This is the frontend component of personal portfolio website, devinci.cloud. The site is modeled after a Windows 98 desktop, complete with a start menu, taskbar, and desktop icons. The site components are built purely as ES6 modules, and bundled using Vite.
Styling for the windows components is done using the 98.css package for consistency.
The Server component of the site is a custom minimal Flask server and sqlite database, available here.
I have defined a number of npm script keywords in the package.json file to make it easier to run the site locally. Eg. npm run build will build the site using Vite via vite build, and npm run serve will start a local server to serve the site via vite preview.
"scripts": {
"http-server": "npx http-server -p 9001",
"dev": "vite",
"build": "vite build",
"serve": "vite preview",
...
"clean-all": "npm run clean && rm -rf node_modules/ && rm -f package-lock.json"
},If you'd like to run this site locally, you can do so by cloning the repository and running the following:
-
Install dependencies
npm install
-
Build the site using Vite
npm run build
-
Start the server
npm run serve
Windows and other visual objects in our app like Icons sit inside and are managed by the Environment class.

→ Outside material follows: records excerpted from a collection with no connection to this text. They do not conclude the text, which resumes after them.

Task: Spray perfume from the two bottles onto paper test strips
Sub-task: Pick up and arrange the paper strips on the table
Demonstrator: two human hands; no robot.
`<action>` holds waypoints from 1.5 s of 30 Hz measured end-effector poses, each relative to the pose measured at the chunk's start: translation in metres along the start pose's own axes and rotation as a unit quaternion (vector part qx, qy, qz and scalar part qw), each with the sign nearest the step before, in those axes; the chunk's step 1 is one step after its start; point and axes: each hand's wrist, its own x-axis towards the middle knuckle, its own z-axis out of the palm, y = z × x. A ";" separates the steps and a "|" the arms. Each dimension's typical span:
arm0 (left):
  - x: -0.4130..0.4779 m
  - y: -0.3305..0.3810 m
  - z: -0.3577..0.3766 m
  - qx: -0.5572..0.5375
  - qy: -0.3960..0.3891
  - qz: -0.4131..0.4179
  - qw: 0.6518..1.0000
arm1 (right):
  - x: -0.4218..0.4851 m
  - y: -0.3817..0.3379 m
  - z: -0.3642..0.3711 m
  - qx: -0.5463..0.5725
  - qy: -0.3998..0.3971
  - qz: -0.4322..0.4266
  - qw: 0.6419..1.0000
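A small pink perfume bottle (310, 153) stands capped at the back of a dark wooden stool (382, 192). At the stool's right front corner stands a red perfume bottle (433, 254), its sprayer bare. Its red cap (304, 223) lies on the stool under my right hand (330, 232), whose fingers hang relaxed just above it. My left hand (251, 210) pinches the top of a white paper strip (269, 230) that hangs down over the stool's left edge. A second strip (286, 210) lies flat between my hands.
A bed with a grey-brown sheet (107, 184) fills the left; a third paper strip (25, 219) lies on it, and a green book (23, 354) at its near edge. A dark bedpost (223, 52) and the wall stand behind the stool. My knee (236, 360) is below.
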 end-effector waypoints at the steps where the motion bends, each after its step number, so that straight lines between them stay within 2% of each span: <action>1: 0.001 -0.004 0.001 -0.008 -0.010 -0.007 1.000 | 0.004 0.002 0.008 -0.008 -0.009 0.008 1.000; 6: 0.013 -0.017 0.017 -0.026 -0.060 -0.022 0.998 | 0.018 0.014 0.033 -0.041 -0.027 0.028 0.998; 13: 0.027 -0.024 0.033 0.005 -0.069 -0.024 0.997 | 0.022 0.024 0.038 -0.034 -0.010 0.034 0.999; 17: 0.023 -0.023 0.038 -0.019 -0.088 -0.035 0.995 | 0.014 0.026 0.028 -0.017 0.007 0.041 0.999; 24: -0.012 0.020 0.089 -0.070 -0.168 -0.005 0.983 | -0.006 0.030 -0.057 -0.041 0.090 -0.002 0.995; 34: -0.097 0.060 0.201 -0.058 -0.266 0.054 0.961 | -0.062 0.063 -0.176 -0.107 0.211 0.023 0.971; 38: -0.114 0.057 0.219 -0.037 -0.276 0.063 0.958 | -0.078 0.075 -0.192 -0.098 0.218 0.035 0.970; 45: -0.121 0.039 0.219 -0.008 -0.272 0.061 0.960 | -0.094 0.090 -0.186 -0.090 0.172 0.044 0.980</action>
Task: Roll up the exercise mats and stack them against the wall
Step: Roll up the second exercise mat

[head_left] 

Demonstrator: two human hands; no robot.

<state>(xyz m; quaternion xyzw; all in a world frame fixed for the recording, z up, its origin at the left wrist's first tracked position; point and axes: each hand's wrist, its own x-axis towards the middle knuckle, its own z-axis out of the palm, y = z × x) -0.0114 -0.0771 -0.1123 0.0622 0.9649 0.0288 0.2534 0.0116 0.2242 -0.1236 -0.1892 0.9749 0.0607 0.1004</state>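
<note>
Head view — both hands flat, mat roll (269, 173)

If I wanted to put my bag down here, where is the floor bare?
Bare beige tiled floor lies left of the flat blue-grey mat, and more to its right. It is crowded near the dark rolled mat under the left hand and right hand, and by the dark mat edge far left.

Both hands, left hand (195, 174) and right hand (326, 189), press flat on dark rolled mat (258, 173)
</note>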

The Enviornment as an object in the DOM is just a div which spans the entirety of the viewport and doesn't scroll. The Environment as a Javascript class manages and manipulates the objects viewable to the user.
The Environment is of course made of the different parts which makes up a desktop, viewable below.
In each label, from top to bottom you're given
- The name of the piece
- The CSS class/ID name
- The attribute name within the Envionment class
When creating a new Envionment, you just declare a new instance. Environment takes no arguments.
const env = new Environment()Windows as objects in the DOM are divs inside the Environment with a fixed position css style and a hidden overflow.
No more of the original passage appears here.